Action item:
Read through the listing, and wherever a line holds the word "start", return it.

-- Data block follows --

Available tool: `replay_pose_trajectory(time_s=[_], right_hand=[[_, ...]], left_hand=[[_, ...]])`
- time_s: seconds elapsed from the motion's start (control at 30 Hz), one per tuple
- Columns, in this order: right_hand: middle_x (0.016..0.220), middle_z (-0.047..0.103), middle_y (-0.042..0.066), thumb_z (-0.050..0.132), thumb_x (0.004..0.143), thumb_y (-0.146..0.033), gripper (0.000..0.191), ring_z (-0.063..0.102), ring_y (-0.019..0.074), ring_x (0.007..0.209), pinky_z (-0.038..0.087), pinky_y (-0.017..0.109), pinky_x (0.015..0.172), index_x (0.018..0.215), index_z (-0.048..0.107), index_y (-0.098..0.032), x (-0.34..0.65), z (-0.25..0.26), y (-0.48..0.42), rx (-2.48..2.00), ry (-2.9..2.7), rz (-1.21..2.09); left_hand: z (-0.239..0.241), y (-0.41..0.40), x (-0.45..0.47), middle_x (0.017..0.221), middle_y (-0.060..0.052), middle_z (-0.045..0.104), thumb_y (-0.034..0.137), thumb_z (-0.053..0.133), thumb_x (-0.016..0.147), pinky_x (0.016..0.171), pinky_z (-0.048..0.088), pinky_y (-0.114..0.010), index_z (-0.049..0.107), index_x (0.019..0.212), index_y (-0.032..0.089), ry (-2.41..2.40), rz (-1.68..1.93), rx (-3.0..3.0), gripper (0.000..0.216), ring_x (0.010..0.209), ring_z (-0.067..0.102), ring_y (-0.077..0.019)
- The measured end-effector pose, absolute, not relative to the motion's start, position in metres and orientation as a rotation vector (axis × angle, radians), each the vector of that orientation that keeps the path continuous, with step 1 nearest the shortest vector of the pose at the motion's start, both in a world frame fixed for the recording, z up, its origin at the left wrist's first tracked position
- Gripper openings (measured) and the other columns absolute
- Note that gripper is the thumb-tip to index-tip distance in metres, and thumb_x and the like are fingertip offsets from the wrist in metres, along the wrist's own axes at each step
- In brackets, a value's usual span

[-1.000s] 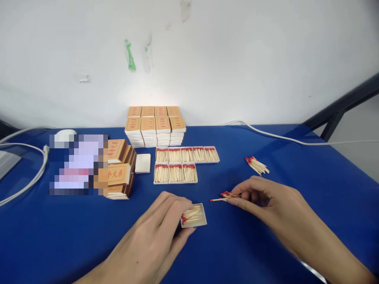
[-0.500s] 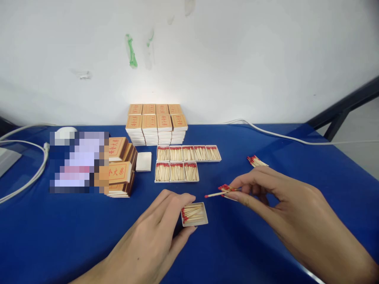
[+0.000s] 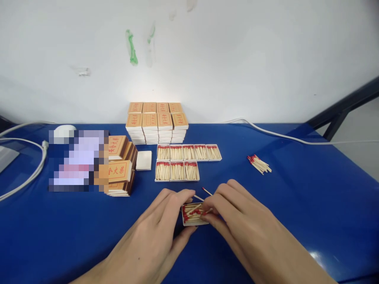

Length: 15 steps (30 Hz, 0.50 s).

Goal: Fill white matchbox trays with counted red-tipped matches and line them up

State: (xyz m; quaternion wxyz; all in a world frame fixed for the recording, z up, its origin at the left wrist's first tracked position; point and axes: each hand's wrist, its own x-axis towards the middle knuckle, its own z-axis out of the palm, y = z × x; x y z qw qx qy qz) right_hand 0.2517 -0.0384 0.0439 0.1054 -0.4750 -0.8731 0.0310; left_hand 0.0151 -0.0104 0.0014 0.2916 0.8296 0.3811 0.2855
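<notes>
My left hand (image 3: 156,228) grips a small white matchbox tray (image 3: 192,225) between thumb and fingers, on the blue table. Red-headed matches (image 3: 189,211) lie inside it at mixed angles. At the tray's right end, my right hand (image 3: 239,217) is closed, with match heads showing at its fingertips. Its fingers cover that end of the tray. A single match (image 3: 206,191) sticks out just beyond these fingers; whether it is held or lies on the table, I cannot tell.
Behind the hands stand two rows of filled matchbox trays (image 3: 177,180). Stacked matchboxes (image 3: 156,122) are by the wall; more matchboxes (image 3: 120,169) lie left, beside a white square piece (image 3: 143,160). A loose match pile (image 3: 259,163) is at right. White cables (image 3: 278,136) cross the table.
My right hand has moved left with its matches, from beside the tray to over its right end. More matches now show in the tray. My left hand has stayed put.
</notes>
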Motion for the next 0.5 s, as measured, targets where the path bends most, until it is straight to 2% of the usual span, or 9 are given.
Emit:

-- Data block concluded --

Solution:
- time_s: seconds elapsed from the motion's start (control at 30 Hz), one per tuple
- The measured end-effector pose, absolute, not relative to the motion's start, position in metres and orientation as a rotation vector (axis × angle, radians), each the vector of that orientation that keeps the path continuous, with step 1 nearest the shortest vector of the pose at the motion's start, both in a world frame fixed for the recording, z up, its origin at the left wrist's first tracked position

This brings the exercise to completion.